Many of the artisans in the Ten Thousand Villages network include organizations of women’s groups and people with disabilities or HIV or AIDS — groups of people who might not otherwise be able to sustain themselves in their home countries because of oppression and/or prejudice.

“For many of those groups, working with Ten Thousand Villages has meant the difference between absolute destitution and having a life with food to eat, clothing and shelter,” he said. “Generations of families have had their economic status elevated due to their association with Ten Thousand Villages.”

Karen Brinker, who is retired from Hallmark after 33 years, volunteers in the Overland Park store and helped open and set up the Lawrence store. She serves on the board of directors for the Overland Park Ten Thousand Villages store, which decided to open the Lawrence location. She first learned about Ten Thousand Villages and fair trade from a woman in her knitting group.

“Once you go to the store and look at the products, you can understand that each time you buy a product, you’re helping someone else. It’s like your gift counts twice,” Brinker said. “Spending your money there, as opposed to someplace else, makes it count for more.”

Debra Rukes believes so strongly in the power of fair trade products to help others in the world that she left a 15-year career in social services to open Kretyen.

“It is my belief that fair trade benefits all, particularly the world’s most disadvantaged,” she said. “I am committed to making a positive change in the world by offering artisans and farmers a sustainable living wage for their goods and educating my customers about the impact of their purchase choices.”

Ten Thousand Villages has its own network and process for ensuring that its products are fair trade. Rukes purchases Kretyen’s inventory from members of the Fair Trade Federation, whose long-term vision is to “seek to alleviate poverty by continually and significantly expanding the practice of trade that values the labor and dignity of all people.”
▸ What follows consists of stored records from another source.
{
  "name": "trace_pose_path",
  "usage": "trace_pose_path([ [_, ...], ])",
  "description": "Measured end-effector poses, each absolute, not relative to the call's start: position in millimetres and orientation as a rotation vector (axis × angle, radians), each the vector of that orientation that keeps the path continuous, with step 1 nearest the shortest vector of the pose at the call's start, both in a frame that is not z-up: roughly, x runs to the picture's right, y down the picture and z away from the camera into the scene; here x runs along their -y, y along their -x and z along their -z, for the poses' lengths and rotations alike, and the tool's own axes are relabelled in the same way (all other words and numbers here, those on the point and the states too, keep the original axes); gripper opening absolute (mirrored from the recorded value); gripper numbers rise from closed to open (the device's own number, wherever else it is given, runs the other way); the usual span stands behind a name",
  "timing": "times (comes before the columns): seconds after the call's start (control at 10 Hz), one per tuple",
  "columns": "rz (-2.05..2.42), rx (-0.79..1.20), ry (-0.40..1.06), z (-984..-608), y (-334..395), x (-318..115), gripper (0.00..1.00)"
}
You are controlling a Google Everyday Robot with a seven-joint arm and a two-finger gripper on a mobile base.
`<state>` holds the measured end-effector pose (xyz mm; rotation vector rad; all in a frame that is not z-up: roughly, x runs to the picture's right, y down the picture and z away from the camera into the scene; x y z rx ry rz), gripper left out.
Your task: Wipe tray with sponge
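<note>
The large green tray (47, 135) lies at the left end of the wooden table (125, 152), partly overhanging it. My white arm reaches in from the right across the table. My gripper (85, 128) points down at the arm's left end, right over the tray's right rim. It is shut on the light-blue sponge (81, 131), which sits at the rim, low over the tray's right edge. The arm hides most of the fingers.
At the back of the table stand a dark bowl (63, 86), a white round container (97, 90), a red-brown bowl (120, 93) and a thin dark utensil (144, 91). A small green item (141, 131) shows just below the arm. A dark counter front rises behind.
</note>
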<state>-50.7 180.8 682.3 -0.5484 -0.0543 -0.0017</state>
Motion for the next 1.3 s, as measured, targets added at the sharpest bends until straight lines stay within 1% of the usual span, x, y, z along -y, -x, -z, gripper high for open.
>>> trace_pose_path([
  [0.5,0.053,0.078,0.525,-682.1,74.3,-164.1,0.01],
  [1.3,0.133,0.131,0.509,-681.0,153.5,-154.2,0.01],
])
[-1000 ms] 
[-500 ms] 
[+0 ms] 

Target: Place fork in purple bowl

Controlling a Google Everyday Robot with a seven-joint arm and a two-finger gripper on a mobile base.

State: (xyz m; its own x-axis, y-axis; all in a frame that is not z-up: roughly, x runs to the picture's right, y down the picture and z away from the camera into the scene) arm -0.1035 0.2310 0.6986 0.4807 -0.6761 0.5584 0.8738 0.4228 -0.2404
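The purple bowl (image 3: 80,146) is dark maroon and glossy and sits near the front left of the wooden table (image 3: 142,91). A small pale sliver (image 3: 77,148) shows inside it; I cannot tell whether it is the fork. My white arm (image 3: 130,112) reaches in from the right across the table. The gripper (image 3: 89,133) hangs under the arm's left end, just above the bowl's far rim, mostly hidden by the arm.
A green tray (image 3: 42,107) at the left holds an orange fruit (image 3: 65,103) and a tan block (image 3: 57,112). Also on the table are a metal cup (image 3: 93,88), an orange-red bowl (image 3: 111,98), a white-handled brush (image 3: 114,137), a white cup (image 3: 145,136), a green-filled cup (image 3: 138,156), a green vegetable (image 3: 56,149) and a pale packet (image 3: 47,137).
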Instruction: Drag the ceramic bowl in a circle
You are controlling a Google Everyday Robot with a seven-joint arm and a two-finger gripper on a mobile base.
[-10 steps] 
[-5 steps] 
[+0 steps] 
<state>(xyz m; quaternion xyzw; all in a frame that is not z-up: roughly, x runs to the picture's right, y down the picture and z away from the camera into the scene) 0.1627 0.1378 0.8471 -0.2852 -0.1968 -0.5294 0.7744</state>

Handicrafts are not the only products that qualify as fair trade. Coffee, chocolate, cocoa and tea are most prevalent in developing countries, such as Colombia and India, and those farms must undergo an international fair trade certification process.
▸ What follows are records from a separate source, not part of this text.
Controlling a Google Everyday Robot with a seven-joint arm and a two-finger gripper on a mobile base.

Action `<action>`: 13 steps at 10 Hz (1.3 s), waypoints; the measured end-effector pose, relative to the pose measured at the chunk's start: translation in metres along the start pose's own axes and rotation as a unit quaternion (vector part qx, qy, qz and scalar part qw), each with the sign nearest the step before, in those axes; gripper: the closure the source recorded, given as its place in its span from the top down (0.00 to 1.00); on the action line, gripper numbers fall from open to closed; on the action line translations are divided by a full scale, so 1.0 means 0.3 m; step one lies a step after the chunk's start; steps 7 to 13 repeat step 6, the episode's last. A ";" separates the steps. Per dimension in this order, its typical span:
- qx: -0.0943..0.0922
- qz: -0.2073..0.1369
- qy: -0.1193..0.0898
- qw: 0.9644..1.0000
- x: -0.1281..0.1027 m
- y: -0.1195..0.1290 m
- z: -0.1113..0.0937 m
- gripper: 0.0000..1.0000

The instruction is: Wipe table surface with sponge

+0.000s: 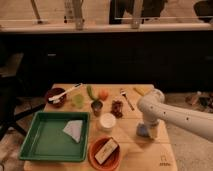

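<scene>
The tabletop (pixel 131 150) is carrying everything, and the white arm (pixel 175 116) is reaching in from the right and bending down over its right half. The hand (pixel 148 131) is pressing down by the sponge (pixel 143 131), a small blue pad lying on the wood just right of the cup (pixel 106 121); whether the fingers are closed on it I cannot tell. The wiping is looking underway at best: the sponge is on the wood under the hand, but most of the bare planks around it are appearing untouched. The green tray (pixel 47 145) is holding a folded pale cloth (pixel 74 130). The orange bowl (pixel 95 156) is holding a tan-and-dark block (pixel 106 150). The dark bowl (pixel 52 94) is holding a white utensil (pixel 66 93).
</scene>
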 end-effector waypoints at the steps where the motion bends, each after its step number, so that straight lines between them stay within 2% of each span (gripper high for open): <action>1: -0.002 0.008 0.006 1.000 0.025 -0.019 0.015 0.00; 4: -0.008 0.033 0.017 0.999 0.048 -0.080 0.043 0.00; 6: -0.002 0.033 0.010 0.999 0.007 -0.106 0.035 0.00; 13: -0.002 0.033 0.010 0.999 0.007 -0.106 0.035 0.00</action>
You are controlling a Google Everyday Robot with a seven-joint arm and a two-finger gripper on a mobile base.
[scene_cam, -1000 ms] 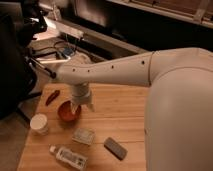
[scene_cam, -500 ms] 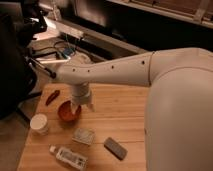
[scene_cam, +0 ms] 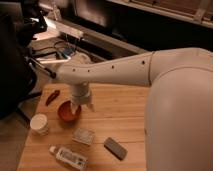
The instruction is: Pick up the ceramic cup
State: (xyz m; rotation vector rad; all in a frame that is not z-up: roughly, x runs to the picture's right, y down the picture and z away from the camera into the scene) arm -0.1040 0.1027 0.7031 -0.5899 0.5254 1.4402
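Note:
The ceramic cup is small, cream-white and round-rimmed. It stands upright near the left edge of the wooden table. The orange-red bowl sits just right of it. My gripper hangs from the white arm above the bowl's right rim, to the right of the cup and apart from it. It holds nothing that I can see.
A clear white-capped bottle lies at the front left. A small square packet and a dark grey block lie in front of the bowl. A red chilli-like item lies at the back left. My arm's big white shell fills the right.

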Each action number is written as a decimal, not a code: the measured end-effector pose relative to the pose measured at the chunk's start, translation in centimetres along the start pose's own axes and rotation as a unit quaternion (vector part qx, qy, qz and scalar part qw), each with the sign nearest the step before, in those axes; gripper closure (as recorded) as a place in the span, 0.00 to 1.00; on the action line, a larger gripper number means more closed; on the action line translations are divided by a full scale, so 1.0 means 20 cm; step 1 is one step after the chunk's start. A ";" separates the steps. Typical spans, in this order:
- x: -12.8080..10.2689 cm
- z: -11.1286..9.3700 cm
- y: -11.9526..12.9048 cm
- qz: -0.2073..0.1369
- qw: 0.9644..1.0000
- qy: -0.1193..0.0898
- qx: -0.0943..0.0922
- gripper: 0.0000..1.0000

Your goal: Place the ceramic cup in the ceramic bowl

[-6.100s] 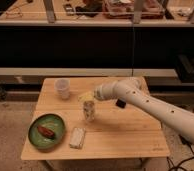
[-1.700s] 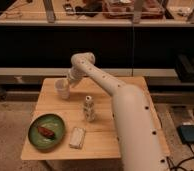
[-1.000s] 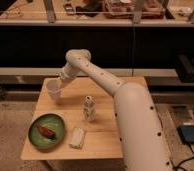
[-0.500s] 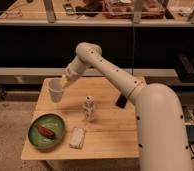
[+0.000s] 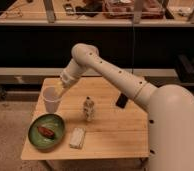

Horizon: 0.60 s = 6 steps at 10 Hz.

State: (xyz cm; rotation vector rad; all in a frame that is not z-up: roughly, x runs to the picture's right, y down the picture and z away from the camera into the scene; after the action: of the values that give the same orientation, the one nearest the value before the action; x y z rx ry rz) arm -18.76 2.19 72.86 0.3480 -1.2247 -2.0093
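The gripper (image 5: 58, 91) is over the left part of the wooden table (image 5: 115, 135), at the end of the white arm (image 5: 120, 80) that reaches in from the right. It is closed on the rim of the ceramic cup (image 5: 51, 103), taking hold at about 1 o'clock on the rim. The cup is white, mouth upward, and leans slightly. It sits near the table's 9 o'clock edge; whether its base touches the wood or hangs just above cannot be told.

The ceramic bowl (image 5: 36, 142), green and shallow, lies at 6 o'clock from the cup, near it but apart, by the table's front left corner. A reddish-brown piece of food (image 5: 46, 132) lies inside it. A pale rectangular block (image 5: 77, 138) lies flat just beside the bowl at its 3 o'clock. A clear patterned jar (image 5: 89, 108) stands upright at 3 o'clock from the cup, near the table's middle. A small dark object (image 5: 121, 100) stands at 2 o'clock from the jar, partly behind the arm.
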 end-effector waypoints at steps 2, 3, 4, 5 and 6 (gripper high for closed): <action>-0.04 0.09 -0.09 -0.019 1.000 -0.017 0.010 1.00; -0.05 0.14 -0.10 -0.021 0.999 -0.021 0.012 1.00; -0.06 0.18 -0.10 -0.022 0.999 -0.025 0.012 1.00; -0.08 0.22 -0.10 -0.022 0.999 -0.029 0.008 1.00; -0.10 0.27 -0.07 -0.020 0.999 -0.034 0.000 1.00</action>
State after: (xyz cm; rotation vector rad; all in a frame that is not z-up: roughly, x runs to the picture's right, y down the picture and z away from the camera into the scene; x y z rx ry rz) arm -21.10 7.46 74.18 0.3086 -1.2684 -2.0702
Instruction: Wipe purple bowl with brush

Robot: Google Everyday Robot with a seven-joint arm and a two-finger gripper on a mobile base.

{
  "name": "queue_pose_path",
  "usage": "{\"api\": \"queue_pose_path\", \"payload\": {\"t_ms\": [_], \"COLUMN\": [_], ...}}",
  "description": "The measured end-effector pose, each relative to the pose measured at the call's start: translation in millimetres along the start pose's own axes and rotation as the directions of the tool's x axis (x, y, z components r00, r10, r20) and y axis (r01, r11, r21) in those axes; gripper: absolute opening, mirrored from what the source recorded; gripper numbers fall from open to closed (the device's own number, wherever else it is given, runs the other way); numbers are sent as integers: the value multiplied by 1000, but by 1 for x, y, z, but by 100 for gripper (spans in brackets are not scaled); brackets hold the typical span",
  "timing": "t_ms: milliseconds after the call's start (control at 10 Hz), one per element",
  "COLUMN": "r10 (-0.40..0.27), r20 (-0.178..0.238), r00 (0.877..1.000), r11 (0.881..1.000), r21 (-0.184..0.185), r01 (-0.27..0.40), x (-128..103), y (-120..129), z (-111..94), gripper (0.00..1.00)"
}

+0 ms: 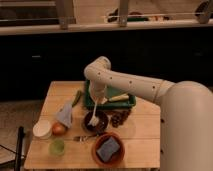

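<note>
The purple bowl (96, 123) is small, round and very dark, near the middle of the wooden table (145, 131). The brush (94, 113) is a cream-white stick with a white bristle head; its head rests in the bowl's left half and its handle rises up toward the gripper. My gripper (96, 99) hangs just above the bowl's far rim, at the end of the white arm (125, 80), and holds the top of the brush handle.
A green tray (125, 102) with pale items stands behind the bowl. An orange-brown bowl with a blue-grey pad (108, 149) is in front. A metal utensil (82, 137), green cup (56, 146), white cup (42, 128), orange fruit (59, 129) and grey cloth (65, 115) lie left. Dark grapes (119, 119) lie right.
</note>
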Motion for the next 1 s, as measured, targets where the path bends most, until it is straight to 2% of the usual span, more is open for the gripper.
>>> {"api": "queue_pose_path", "payload": {"t_ms": [400, 1000], "r10": [24, 22], "r20": [0, 1], "r00": [1000, 1000], "r11": [1000, 1000], "r21": [-14, -16], "r01": [-24, -22], "x": [-7, -8], "y": [18, 17], "z": [-6, -6], "gripper": [0, 0]}}
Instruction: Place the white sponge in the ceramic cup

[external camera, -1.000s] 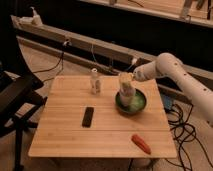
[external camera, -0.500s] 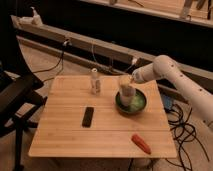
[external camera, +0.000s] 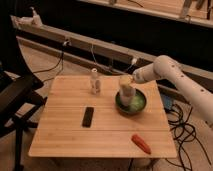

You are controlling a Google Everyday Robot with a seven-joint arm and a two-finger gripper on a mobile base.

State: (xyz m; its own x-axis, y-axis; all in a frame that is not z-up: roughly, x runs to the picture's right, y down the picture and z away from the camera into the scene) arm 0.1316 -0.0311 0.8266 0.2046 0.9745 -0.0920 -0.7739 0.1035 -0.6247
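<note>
The beige ceramic cup [external camera: 126, 93] stands upright at the back left of the dark green bowl [external camera: 135, 105], at the right back part of the wooden table [external camera: 70, 135]. The pale yellowish white sponge [external camera: 124, 80] is at the cup's mouth, on top of it. My gripper [external camera: 132, 78] comes in from the right on the white arm [external camera: 172, 75] and is right at the sponge, just above the cup. I cannot tell whether the sponge hangs from the gripper or rests on the cup.
A whitish bottle-shaped object [external camera: 95, 81] stands left of the cup. A black flat device [external camera: 88, 116] lies at the table's middle. A red-orange object [external camera: 141, 143] lies near the front right edge. Cables run on the floor at the right.
The arm has shifted slightly left and down, bringing the gripper and sponge closer over the cup's mouth. The other objects have not moved.
</note>
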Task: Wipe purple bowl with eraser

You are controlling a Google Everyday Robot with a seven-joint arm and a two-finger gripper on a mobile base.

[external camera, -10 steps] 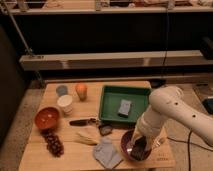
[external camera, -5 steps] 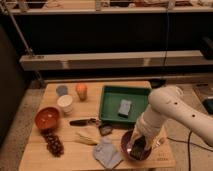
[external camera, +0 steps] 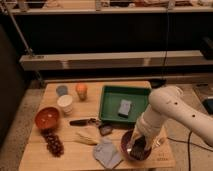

Lawrence grocery stores including The Merc and Natural Grocers offer large selections of certified fair trade coffees, teas and chocolates, and Kretyen sells some as well.
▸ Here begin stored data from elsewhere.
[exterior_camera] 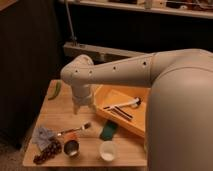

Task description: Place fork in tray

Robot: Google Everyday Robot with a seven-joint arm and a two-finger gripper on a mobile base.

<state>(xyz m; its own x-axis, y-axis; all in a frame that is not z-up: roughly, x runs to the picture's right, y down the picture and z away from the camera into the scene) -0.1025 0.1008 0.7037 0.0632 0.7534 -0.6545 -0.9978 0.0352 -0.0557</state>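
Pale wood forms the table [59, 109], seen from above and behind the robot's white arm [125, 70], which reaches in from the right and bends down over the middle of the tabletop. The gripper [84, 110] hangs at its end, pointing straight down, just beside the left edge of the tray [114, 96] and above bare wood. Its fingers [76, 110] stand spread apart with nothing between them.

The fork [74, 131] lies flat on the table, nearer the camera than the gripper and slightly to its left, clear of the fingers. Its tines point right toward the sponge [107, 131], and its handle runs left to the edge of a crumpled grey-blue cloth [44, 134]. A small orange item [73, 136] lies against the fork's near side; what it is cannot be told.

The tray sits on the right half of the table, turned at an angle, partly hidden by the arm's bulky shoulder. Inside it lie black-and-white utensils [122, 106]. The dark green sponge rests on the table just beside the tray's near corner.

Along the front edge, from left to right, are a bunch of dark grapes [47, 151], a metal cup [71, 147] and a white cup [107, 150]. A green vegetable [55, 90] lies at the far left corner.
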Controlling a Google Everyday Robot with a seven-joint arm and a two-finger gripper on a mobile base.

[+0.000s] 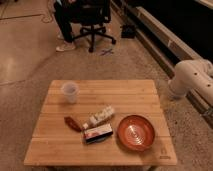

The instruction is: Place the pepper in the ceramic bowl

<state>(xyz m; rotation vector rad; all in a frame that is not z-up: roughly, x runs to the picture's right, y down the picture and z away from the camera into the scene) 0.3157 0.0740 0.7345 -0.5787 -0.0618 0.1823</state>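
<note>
The small dark red pepper (73, 123) lies on the wooden table (125, 95), left of centre near the front. To its right, past a box, the reddish-orange ceramic bowl (136, 133) sits empty at the front right. A white segment of my arm (192, 77) shows beyond the table's right edge, well away from both. My gripper is out of view and shut; nothing shows in it.
A red-and-white box (98, 133) and a small white bottle (100, 116) lie between pepper and bowl. A translucent cup (69, 92) stands at the back left. Behind the table are an office chair (92, 17) and a seated person (62, 22).
</note>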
Stagner estimates that about three-quarters of the Lawrence Ten Thousand Villages store’s customers are familiar with the concept of fair trade and about two-thirds of them are aware of Ten Thousand Villages specifically.

“Our customers want the unusual. They don’t want the same things you find in every store,” he said.

Brinker said the Overland Park board of Ten Thousand Villages chose Lawrence for the new store partly because of the community’s knowledge of fair trade, but also because of the opportunity to spread the word about the importance of fair trade.

“A lot of people understand what’s going on in a broader sense of the world in Lawrence,” she said. “One of the reasons we picked Lawrence was the number of visitors: parents of college students, and people coming for basketball and football games.”

Both the Kretyen website and Ten Thousand Villages website offer videos and stories about some of the individual artisans who create the stores’ inventory.

One of Brinker’s favorite ways to illustrate the importance of fair trade is to tell the story of Pakistani rug makers: The large rugs are expensive and very beautiful because they are hand-knotted in a slow process, often by families. If a family sells one rug through fair trade, they can live for a year or two from the proceeds. If the dad’s hands get tired from knotting, he can stop and rest, then go back to work. If he were working in a much lower-wage factory in Pakistan and his hands got tired, and he stopped and rested, even for a second, he could get fired.

And his suffering and subsequent firing would not be reflected in the rug’s label, nor would it make the evening news.